Output the data below exactly. Leave nothing out.

**COLLECTED DATA:**
%%

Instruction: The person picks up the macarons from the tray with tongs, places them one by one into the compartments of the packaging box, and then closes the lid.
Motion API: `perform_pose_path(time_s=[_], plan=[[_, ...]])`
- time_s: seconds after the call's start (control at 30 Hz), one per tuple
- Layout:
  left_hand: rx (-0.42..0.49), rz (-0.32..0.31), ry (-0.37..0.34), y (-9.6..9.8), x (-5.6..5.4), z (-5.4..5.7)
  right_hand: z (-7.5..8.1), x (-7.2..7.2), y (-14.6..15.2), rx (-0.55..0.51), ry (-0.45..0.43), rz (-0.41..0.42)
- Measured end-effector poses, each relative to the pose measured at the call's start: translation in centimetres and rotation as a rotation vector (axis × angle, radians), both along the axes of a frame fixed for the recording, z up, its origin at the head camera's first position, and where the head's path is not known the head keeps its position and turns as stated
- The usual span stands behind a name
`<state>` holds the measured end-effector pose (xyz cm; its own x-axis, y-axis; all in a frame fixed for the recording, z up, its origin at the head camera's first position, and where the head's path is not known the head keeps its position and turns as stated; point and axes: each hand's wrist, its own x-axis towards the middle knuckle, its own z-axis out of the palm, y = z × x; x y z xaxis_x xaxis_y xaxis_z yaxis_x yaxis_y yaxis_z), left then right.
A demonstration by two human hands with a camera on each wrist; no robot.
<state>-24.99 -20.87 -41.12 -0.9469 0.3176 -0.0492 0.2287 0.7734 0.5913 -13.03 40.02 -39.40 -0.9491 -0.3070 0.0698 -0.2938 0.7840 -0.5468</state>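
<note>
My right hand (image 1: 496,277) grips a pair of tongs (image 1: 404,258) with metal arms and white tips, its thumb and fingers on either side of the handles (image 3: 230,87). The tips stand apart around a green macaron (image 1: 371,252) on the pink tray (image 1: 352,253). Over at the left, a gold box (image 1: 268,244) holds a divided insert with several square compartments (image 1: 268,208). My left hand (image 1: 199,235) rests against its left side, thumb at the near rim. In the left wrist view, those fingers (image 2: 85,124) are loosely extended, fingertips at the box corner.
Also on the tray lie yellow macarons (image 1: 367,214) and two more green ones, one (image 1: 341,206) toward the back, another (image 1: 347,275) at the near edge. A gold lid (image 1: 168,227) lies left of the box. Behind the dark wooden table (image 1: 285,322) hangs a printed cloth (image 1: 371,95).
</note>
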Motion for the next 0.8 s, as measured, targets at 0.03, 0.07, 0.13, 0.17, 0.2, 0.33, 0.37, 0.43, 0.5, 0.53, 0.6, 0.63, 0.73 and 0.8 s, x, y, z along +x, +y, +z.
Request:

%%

**RESPONSE AREA:**
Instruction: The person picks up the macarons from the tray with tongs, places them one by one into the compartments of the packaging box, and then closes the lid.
Motion API: `perform_pose_path(time_s=[_], plan=[[_, ...]])`
- time_s: seconds after the call's start (control at 30 Hz), one per tuple
- Layout:
  left_hand: rx (-0.42..0.49), rz (-0.32..0.31), ry (-0.37..0.34), y (-9.6..9.8), x (-5.6..5.4), z (-5.4..5.7)
  right_hand: z (-7.5..8.1), x (-7.2..7.2), y (-14.6..15.2), rx (-0.55..0.51), ry (-0.45..0.43), rz (-0.41..0.42)
- Measured end-effector poses, each relative to the pose measured at the call's start: translation in centimetres and rotation as a rotation vector (axis × angle, radians), both along the axes of a frame fixed for the recording, z up, its origin at the head camera's first position, and where the head's path is not known the head keeps its position and turns as stated
- The usual span stands behind a name
`<state>` holds the measured end-effector pose (xyz cm; its own x-axis, y-axis; all in a frame fixed for the recording, z up, its origin at the head camera's first position, and where the head's path is not known the head keeps its position and turns as stated; point and axes: each hand's wrist, its own x-axis towards the middle knuckle, its own z-axis out of the palm, y = z × x; x y z xaxis_x xaxis_y xaxis_z yaxis_x yaxis_y yaxis_z), left then right.
A demonstration by two human hands with a camera on each wrist; no robot.
<state>-24.99 -20.87 -41.12 -0.9469 0.3176 -0.0492 0.2287 0.7734 0.5913 -13.03 40.02 -39.40 -0.9491 -0.3070 0.0698 -0.2938 0.7840 -0.5468</state>
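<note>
My right hand (image 1: 496,277) grips a pair of tongs (image 1: 404,258) with metal arms and white tips, its thumb and fingers on either side of the handles (image 3: 230,87). The tips stand apart around a green macaron (image 1: 371,252) on the pink tray (image 1: 352,253). Over at the left, a gold box (image 1: 268,244) holds a divided insert with several square compartments (image 1: 268,208). My left hand (image 1: 199,235) rests against its left side, thumb at the near rim. In the left wrist view, those fingers (image 2: 85,124) are loosely extended, fingertips at the box corner.
Also on the tray lie yellow macarons (image 1: 367,214) and two more green ones, one (image 1: 341,206) toward the back, another (image 1: 347,275) at the near edge. A gold lid (image 1: 168,227) lies left of the box. Behind the dark wooden table (image 1: 285,322) hangs a printed cloth (image 1: 371,95).
</note>
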Motion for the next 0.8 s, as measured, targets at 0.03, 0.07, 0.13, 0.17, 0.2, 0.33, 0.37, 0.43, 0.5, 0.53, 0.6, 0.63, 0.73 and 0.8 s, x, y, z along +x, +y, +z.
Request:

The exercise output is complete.